Power Failure: The Test of Excessive Significance for Heterogenous Data is Excessively Conservative

Creative people come up with new ideas. This does not mean that all of their new ideas are good or worthwhile. Personally, I have had some ideas that seemed brilliant at the moment, but did not survive closer inspection, simulation studies, or critical comments by people like my collaborator Jerry Brunner, when we developed z-curve.

In my opinion, one of the best ideas of T. D. Stanley was to focus on the top 10% of publications when conducting a meta-analysis (Stanley, 2010). It is well known that many studies have low power and inflated effect sizes estimates. Instead of trying to correct for this bias, a better strategy is to focus on studies with strong evidence.

The same is also true for articles. Given pressure to publish, the incentive structure rewards publishing articles that make only a small contribution to the literature. Moreover, articles often are sold by exaggerating the importance and novelty of work. The main problem is that it is difficult to make sense of articles that claim novelty, simply by ignoring other work that is relevant.

An article by Stanley et al. (2021) illustrates my point. The article introduced a new method to detect publication bias. The main limitation of this article is that it did not examine the performance of this new test across a wide range of scenarios and it did not compare the new method to other tests that may have more power to detect publication bias. Here I show that the new test performs much worse than existing methods. Thus, this article adds nothing to the literature on publication bias, demonstrating that not all new ideas are good ideas.

Fixing the Test of Excessive Significance

There are many approaches to detecting publication bias. Older approaches focus on the association between effect-size estimates and sampling error. For example, small studies with large standard errors often produce larger effect-size estimates than large studies with small standard errors, a pattern that may indicate publication bias. However, this association can also be produced by other mechanisms, including genuine heterogeneity, design differences, or scale artifacts.

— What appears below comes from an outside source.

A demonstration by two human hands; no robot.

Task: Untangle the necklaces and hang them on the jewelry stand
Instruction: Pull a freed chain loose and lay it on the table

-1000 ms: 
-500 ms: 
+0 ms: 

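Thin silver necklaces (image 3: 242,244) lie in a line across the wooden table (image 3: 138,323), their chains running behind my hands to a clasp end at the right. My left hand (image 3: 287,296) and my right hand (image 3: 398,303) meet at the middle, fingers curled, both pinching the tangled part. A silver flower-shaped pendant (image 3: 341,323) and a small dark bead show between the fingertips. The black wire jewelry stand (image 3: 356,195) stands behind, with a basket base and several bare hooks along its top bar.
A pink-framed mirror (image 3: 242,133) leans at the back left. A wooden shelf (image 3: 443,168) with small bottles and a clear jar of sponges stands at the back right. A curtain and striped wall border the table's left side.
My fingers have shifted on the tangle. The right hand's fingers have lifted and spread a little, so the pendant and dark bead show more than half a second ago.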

A newer class of tests takes a different approach. Instead of examining the relation between effect sizes and standard errors, these tests compare the observed success rate of a set of studies with the success rate that would be expected from their statistical power (Sterling et al., 1995; Ioannidis & Trikalinos, 2007; Bartos & Schimmack, 2022). The logic is simple. In the absence of publication bias, the percentage of statistically significant results should match the average power of the studies. If the observed discovery rate is much higher than the expected discovery rate, this provides evidence that nonsignificant results are missing or that significant results were produced by questionable research practices.

The main challenge for power-based tests is that true power is unknown and has to be estimated. Different tests therefore differ mainly in how they estimate average power. This difference is crucial. If average power is overestimated, the test will be conservative and may fail to detect bias. If average power is underestimated, the test may falsely suggest bias. Thus, the performance of any test of excess significance depends on whether it can estimate average power accurately in realistic literatures with heterogeneous sample sizes, designs, measures, and effect sizes.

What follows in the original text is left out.